* Recorded data *
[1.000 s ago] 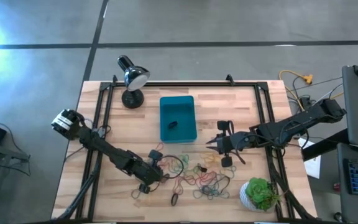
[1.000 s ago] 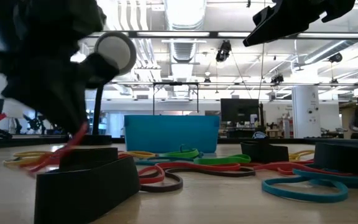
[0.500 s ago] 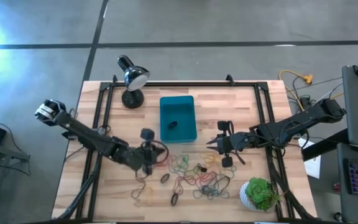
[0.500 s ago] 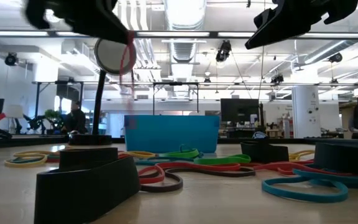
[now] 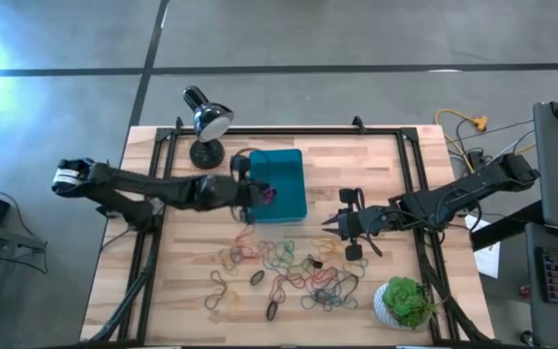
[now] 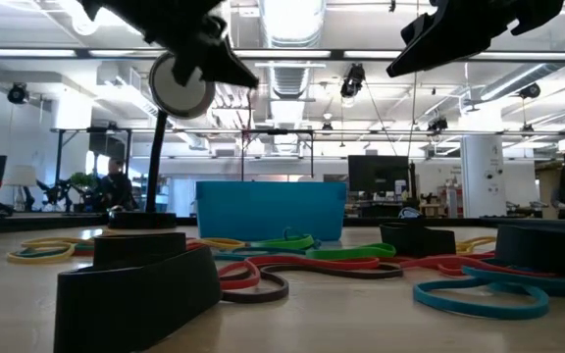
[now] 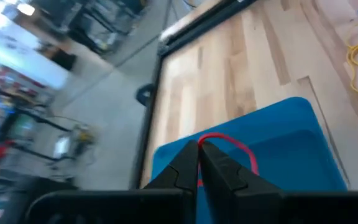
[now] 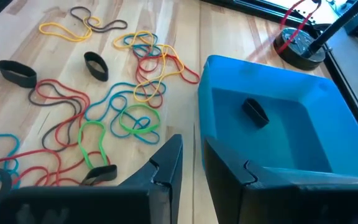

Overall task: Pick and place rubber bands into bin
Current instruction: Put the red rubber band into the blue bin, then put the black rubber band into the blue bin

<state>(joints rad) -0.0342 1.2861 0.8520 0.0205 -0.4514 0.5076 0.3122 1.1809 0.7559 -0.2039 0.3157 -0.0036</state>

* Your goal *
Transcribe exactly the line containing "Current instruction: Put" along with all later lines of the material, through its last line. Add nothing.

* Written answer *
Current instruction: Put the red rubber band into the blue bin, then put the black rubber band into the blue bin

<state>(joints rad) -0.0342 1.2861 0.8520 0.0205 -0.4514 0.5076 0.3122 1.1809 0.7559 -0.2039 0.3157 -0.0036</state>

This is the complete answer.